L’article L. 313-22 du Code de la consommation prévoit que le devoir d’explication porte sur les « risques que la durée du contrat fait courir à l’emprunteur ».

L’obligation d’explication est soumise à la consultation du fichier des incidents de paiement (FICP)  (article L. 751-1 du Code de la consommation).

Le banquier devra justifier de la consultation du FICP  en cas de litige.

2. Le prêteur devra analyser la solvabilité de l’emprunteur selon des critères désormais légaux

L’article L. 313-16 du Code de la consommation prévoit que  :

  • « avant de conclure un contrat de crédit, le prêteur procède à une évaluation rigoureuse de la solvabilité ».

La solvabilité est définie comme la « probabilité qu’il [l’emprunteur] remplisse ses obligations au terme du contrat de crédit ».

La vérification de  solvabilité consistera pour le banquier  à « prendre en compte les facteurs pertinents permettant de vérifier » cette probabilité (L. 313-16 du Code de la consommation).

Le Code de la consommation précise que ces facteurs sont « les informations nécessaires, suffisantes et proportionnées relatives aux revenus et dépenses de l’emprunteur » ainsi que « d’autres critères économiques et financiers  ».

L’évaluation du bien immobilier et le ratio LTV (loan to value), c’est à dire le rapport entre le montant du prêt et la valeur du bien acquis et apporté en garantie devra être précisé dans un rapport écrit (L. 313-22 du même code).

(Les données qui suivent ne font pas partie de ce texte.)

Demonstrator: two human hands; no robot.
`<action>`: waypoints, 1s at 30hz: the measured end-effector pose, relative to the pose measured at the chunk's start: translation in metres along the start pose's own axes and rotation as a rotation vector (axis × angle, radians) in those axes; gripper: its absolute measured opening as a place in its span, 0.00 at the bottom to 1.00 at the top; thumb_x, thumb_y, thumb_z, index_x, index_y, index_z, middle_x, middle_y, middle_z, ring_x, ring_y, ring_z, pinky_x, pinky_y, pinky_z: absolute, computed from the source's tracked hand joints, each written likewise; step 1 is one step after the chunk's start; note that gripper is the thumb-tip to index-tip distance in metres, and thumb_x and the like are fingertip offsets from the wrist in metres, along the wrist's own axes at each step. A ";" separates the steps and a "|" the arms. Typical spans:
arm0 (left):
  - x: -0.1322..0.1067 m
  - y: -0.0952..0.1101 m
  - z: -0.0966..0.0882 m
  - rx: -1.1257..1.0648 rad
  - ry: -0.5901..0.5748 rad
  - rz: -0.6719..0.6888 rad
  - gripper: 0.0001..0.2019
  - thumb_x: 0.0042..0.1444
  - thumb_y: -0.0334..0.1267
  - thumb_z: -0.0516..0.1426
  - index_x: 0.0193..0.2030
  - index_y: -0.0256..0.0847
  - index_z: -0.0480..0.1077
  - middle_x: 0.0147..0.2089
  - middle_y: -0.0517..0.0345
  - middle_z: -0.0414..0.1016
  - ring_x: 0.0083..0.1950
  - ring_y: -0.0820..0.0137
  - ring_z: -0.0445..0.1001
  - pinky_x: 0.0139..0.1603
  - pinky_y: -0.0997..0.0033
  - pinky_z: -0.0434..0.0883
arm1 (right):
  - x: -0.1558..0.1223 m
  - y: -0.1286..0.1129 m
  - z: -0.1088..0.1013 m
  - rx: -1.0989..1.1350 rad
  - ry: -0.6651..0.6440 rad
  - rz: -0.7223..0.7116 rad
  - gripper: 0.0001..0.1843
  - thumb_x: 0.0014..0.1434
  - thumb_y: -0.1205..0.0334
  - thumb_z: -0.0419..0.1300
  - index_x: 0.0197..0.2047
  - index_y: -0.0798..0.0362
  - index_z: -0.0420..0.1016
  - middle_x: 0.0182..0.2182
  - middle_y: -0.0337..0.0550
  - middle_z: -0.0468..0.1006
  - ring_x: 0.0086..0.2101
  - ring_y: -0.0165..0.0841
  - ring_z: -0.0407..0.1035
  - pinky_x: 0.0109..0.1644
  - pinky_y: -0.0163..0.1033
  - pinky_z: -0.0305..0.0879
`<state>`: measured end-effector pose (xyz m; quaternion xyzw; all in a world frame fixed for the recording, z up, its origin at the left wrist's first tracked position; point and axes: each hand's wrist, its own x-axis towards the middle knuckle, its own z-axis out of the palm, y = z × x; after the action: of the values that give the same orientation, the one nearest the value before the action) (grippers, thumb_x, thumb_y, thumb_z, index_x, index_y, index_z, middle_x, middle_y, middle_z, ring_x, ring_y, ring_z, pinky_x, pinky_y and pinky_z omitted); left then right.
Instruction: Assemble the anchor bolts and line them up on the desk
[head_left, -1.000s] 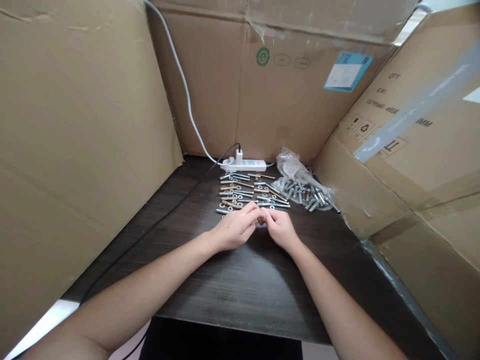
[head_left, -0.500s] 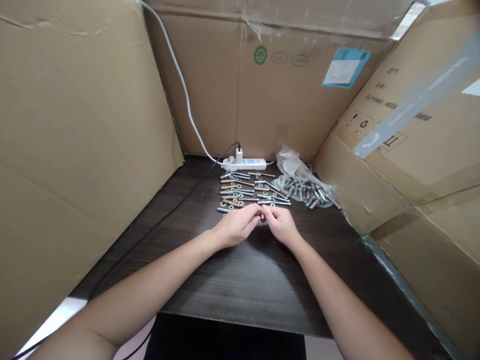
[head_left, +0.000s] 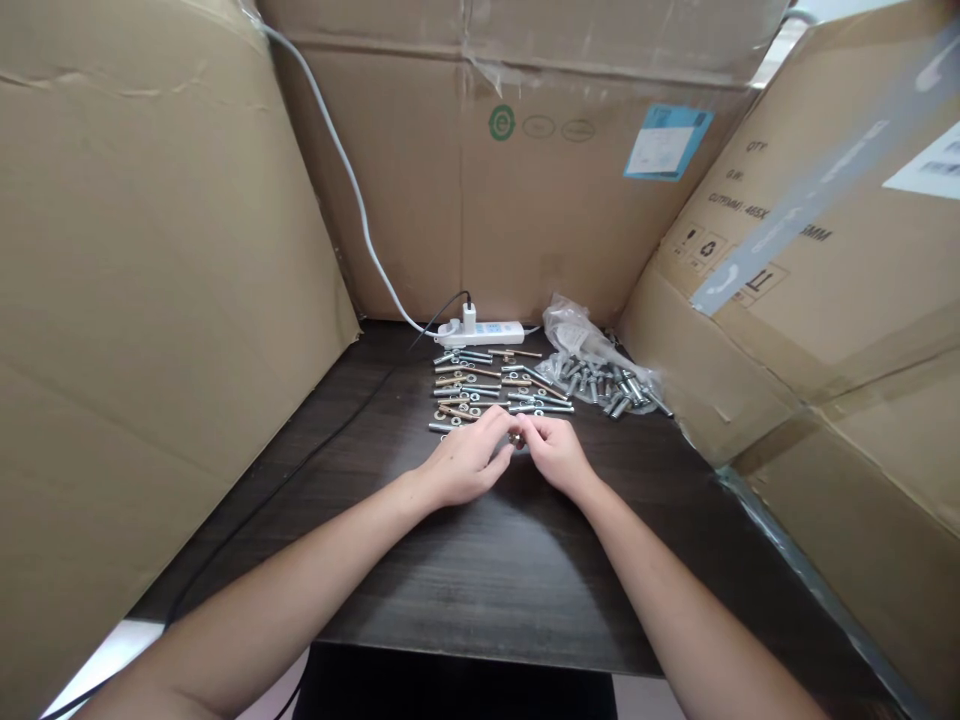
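Observation:
Over the dark table, my left hand (head_left: 466, 462) and my right hand (head_left: 556, 456) meet at the fingertips around a small shiny metal part (head_left: 516, 439). Fingers cover most of that part, so its exact kind is unclear. My right hand pinches it with thumb and forefinger. The fingers of my left hand curl over its other side, with the thumb lower and slightly apart. Just beyond my hands lie rows of silver and brass-coloured bolts or sleeves (head_left: 466, 371), with washers (head_left: 474, 397) and rings among them.
A clear plastic bag (head_left: 577, 330) with many silver metal bolts (head_left: 621, 388) spilling out lies at the back right. Behind the rows is a white power strip (head_left: 491, 333) with a plug. A black cable (head_left: 300, 473) crosses the table at left. Cardboard walls (head_left: 405, 200) enclose three sides.
My view has shifted slightly, moving the scene a little left and down. My left thumb sits a bit further from the fingers; both hands stay together around the small metal part.

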<state>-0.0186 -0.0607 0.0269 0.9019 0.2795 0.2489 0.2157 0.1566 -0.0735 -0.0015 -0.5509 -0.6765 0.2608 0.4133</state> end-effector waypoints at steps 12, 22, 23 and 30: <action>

3. Le devoir de mise en garde jurisprudentiel est consacré par l’ordonnance

  • « Le prêteur ou l’intermédiaire de crédit met en garde gratuitement l’emprunteur lorsque, compte tenu de sa situation financière, un contrat de crédit peut induire des risques spécifiques pour lui ».

La banque sera débitrice de cette obligation, sans la conditionner au caractère averti ou non de l’emprunteur. La loi va donc au delà de l’obligation jurisprudentielle.

4. Le devoir de conseil

Le devoir de conseil pèsera le cas échéant sur les intermédiaires bancaires définis à l’article L. 519-1 du Code monétaire et financier.

Les principales obligations entreront en vigueur à compter du 1er juillet 2016 pour les contrats dont l’offre a été émise après cette date.

S’agissant des obligations relatives à la publicité ainsi que l’information générale et précontractuelle, celles-ci seront applicables à compter du 1er octobre 2016.

S’agissant de la FISE, des obligations relatives aux prêts en devises étrangères et des nouvelles dispositions relatives au TAEG, celles-ci s’appliqueront à compter du 1er janvier 2017.